Telecommunications companies, instead of becoming more efficient, have found themselves with mountains of debt and, in the case of India, there are 50 times more subscribers per megahertz of bandwidth than in Germany.
We remember the French saga of the sale of 3G licenses in January 2001: the ultra-competent government of the time – short of dough and enticed by the extravagant prices reached by the British and German auctions – finally put the licenses on the market. sale at 32.5 billion francs after having procrastinated for months. Amid the bursting of the internet stock market bubble, only two operators, Orange and SFR, responded to the call. The operators ended up with huge license costs preventing them from investing, the process was not transparent, and the quality of service is shocking for travelers arriving in the country.
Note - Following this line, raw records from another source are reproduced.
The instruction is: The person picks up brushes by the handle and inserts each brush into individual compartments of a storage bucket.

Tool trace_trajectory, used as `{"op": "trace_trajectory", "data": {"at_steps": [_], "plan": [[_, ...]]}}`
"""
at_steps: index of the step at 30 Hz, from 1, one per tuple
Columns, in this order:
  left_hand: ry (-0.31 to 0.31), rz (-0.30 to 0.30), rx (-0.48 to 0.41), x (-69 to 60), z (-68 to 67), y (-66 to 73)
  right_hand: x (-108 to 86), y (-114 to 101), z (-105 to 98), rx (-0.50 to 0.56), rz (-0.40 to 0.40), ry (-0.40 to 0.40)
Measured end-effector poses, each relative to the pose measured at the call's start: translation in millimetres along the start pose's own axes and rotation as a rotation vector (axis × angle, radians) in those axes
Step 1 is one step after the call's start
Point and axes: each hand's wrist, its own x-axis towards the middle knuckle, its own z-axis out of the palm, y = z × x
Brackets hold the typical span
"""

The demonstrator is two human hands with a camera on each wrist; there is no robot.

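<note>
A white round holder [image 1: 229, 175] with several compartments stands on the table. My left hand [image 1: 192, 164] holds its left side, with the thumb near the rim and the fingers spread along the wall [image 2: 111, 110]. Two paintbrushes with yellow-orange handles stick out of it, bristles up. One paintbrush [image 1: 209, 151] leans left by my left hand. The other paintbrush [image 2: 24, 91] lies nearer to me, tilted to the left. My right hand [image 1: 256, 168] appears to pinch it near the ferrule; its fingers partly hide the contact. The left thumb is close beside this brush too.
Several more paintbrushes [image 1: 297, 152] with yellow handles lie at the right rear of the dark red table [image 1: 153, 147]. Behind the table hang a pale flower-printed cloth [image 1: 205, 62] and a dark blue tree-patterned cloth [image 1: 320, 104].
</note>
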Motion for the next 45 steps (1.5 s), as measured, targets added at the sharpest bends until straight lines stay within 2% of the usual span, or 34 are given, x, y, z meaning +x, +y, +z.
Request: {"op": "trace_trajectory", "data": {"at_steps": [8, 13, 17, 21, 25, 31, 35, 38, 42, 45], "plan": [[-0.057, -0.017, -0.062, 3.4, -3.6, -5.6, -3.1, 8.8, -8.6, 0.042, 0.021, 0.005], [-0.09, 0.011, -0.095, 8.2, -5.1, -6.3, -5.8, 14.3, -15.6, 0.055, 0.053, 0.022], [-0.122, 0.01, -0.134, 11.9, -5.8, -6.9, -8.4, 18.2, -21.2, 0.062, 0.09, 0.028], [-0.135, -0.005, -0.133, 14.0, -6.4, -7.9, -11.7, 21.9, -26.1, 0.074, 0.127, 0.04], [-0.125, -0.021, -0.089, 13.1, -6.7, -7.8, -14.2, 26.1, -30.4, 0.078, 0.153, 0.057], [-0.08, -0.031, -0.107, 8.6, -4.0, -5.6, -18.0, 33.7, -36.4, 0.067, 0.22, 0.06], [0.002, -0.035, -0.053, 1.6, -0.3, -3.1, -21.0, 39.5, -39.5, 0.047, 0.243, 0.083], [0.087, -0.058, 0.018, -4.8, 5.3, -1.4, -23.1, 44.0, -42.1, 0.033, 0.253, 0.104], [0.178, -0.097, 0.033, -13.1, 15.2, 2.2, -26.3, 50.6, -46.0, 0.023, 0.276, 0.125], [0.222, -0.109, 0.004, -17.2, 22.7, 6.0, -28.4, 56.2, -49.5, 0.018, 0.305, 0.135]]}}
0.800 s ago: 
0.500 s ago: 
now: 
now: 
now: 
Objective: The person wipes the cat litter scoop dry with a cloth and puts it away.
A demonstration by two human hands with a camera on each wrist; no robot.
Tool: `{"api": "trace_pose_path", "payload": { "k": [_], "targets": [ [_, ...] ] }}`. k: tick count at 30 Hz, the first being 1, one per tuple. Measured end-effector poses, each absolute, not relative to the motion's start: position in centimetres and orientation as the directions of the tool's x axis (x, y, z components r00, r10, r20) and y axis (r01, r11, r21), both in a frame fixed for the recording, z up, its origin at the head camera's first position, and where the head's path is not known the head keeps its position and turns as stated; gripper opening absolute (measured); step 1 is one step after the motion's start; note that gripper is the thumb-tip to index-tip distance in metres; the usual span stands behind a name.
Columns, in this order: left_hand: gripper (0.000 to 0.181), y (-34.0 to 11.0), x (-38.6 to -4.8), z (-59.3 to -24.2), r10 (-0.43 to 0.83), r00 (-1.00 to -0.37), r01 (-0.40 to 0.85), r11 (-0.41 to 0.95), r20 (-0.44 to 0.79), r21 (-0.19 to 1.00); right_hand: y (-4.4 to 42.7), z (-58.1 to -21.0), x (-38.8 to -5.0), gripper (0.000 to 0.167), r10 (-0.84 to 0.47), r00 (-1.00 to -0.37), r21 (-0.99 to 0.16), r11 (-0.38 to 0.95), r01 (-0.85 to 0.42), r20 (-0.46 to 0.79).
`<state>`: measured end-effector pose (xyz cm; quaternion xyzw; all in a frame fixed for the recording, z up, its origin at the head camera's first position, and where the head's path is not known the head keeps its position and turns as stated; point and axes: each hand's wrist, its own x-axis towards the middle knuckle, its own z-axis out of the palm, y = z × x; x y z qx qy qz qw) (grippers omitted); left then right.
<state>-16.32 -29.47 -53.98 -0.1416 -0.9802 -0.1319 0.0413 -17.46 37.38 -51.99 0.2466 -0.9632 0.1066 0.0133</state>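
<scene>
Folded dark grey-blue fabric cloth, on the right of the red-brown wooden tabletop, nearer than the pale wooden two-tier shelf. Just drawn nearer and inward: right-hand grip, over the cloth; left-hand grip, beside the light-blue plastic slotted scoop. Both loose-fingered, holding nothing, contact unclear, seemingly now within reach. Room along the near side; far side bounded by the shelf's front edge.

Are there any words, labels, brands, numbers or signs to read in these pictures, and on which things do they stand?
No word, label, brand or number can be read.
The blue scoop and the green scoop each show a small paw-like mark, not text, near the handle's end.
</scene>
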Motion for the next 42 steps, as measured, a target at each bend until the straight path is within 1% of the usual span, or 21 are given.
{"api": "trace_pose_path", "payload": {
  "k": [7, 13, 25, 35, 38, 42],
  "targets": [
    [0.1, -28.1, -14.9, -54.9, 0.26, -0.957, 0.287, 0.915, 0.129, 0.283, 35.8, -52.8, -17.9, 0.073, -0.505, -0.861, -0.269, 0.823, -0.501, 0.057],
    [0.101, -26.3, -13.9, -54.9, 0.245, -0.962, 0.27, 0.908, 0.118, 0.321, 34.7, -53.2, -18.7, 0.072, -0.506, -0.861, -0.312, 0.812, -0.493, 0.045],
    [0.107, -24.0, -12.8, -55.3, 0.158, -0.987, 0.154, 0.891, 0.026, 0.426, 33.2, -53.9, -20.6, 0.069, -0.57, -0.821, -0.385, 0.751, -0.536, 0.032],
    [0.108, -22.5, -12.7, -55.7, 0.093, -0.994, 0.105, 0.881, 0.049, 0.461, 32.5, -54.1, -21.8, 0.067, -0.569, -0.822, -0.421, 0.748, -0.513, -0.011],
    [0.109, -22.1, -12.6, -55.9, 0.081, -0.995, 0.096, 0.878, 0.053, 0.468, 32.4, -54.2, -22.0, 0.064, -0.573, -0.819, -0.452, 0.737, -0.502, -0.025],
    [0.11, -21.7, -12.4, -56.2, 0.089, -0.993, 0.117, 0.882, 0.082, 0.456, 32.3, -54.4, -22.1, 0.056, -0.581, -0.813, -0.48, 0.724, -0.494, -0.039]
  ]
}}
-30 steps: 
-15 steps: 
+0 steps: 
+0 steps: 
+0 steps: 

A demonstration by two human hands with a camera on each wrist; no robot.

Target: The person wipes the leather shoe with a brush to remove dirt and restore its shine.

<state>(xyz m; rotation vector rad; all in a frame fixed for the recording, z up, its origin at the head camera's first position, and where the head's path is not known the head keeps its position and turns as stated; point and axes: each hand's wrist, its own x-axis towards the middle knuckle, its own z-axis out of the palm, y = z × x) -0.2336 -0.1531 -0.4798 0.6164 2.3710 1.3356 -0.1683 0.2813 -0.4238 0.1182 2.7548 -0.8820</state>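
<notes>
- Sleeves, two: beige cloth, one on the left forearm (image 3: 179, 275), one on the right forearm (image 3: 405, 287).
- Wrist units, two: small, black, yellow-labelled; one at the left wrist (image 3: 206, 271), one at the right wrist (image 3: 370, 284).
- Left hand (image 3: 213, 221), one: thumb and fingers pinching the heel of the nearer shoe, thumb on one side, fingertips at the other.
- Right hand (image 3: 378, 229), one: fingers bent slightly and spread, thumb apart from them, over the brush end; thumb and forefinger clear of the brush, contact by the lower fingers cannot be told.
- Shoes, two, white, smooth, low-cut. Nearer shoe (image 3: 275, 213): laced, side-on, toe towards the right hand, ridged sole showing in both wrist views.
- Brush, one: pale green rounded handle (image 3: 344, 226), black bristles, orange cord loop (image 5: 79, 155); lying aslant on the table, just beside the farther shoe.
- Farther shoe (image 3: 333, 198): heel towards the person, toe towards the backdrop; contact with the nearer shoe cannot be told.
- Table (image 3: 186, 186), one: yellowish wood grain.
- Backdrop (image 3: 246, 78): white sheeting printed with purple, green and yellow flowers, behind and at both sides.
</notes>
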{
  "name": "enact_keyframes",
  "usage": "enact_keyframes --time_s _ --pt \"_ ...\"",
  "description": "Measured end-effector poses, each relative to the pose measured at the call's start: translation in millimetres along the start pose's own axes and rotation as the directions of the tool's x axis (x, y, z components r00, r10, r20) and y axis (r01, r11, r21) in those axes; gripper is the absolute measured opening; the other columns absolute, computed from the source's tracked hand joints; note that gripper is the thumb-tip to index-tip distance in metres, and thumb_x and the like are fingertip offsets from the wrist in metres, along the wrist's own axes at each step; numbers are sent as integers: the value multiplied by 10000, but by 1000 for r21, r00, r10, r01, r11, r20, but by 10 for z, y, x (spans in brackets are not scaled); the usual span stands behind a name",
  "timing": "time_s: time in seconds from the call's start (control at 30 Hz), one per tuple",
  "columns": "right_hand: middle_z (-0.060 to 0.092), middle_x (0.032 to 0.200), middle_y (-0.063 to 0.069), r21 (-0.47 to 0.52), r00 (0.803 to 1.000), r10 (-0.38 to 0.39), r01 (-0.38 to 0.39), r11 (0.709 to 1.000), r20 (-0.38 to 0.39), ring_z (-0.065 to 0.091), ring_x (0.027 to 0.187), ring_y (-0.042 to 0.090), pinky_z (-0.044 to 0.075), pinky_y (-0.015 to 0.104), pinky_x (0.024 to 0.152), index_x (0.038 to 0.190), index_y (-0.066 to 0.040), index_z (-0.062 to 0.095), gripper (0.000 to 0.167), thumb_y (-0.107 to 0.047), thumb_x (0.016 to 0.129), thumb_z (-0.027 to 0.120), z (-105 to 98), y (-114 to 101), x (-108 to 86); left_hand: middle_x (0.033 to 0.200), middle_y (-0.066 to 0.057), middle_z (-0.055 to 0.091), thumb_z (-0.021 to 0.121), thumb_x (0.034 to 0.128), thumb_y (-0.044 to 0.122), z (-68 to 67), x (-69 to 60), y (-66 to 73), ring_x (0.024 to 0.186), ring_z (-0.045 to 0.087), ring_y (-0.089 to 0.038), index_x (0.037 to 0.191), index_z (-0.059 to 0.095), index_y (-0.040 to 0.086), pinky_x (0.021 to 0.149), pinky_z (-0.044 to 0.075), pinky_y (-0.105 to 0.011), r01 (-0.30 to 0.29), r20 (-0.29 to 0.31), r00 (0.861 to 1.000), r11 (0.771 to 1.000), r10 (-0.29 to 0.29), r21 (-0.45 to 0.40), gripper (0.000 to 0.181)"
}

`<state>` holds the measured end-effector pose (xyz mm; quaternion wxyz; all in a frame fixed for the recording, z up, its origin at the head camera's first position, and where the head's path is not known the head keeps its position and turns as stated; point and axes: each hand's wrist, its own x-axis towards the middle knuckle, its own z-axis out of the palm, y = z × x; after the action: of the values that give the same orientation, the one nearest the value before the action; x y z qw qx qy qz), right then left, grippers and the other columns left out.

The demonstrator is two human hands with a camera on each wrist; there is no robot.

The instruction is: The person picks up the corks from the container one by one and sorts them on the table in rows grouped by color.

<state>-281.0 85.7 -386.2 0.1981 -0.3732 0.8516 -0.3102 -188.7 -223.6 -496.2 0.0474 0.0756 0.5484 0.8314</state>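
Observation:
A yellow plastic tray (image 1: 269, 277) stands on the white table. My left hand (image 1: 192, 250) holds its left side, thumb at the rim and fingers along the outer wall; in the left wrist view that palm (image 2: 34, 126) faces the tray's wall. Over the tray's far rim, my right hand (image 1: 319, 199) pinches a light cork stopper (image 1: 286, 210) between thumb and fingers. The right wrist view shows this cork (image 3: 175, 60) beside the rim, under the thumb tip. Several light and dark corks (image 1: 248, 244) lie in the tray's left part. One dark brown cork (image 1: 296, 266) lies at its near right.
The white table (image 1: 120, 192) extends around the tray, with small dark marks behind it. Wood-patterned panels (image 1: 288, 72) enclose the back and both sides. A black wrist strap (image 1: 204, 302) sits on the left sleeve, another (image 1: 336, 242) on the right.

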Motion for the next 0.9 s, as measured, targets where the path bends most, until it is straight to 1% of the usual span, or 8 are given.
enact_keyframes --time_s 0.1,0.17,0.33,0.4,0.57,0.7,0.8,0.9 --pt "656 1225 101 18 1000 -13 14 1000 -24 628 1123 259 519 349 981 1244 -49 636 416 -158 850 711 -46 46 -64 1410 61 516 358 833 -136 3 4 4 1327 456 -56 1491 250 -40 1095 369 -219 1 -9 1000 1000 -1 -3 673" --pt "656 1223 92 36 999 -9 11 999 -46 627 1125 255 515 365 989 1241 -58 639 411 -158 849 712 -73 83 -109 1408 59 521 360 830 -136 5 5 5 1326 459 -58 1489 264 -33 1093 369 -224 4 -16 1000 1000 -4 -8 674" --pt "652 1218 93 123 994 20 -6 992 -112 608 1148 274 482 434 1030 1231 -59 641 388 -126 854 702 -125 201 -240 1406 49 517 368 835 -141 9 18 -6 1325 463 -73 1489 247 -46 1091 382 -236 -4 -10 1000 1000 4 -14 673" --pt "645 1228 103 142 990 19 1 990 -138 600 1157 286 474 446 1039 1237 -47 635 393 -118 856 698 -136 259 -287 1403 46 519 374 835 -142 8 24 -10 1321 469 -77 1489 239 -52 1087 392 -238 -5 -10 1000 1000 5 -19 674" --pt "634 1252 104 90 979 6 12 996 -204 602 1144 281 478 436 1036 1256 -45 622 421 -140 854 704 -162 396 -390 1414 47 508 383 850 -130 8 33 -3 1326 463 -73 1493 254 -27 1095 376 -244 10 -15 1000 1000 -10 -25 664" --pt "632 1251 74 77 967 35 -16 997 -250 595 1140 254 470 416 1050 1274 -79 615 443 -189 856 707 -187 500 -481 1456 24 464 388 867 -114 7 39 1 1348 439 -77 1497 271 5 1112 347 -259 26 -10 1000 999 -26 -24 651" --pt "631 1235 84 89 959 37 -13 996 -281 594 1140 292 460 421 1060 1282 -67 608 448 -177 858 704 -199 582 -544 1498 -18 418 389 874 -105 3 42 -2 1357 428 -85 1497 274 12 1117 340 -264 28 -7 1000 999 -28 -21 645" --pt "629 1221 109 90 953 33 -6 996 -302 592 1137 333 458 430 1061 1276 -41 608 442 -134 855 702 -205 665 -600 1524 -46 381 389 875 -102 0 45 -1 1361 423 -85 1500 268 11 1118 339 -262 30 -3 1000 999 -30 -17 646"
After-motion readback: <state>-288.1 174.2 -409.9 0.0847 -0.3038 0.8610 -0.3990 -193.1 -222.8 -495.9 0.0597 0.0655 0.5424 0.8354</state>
After John Forbes Nash, economist and mathematician, winner of the Nobel Prize in Economics in 1994 and the Abel Prize for Mathematics in 2015, the Nobel Committee recognized the contributions of Robert Aumann and Thomas Schelling in 2005.
For his part, Robert Wilson is not only the thesis director of Paul Milgrom but also of Alvin Roth who received the Nobel Prize in 2012 with Lloyd Shapley for, precisely, their contributions to the practice of the elaboration of market rules (market design) and game theory.
This year, the Nobel Prize committee is therefore completing a series of awards for the progress of game theory.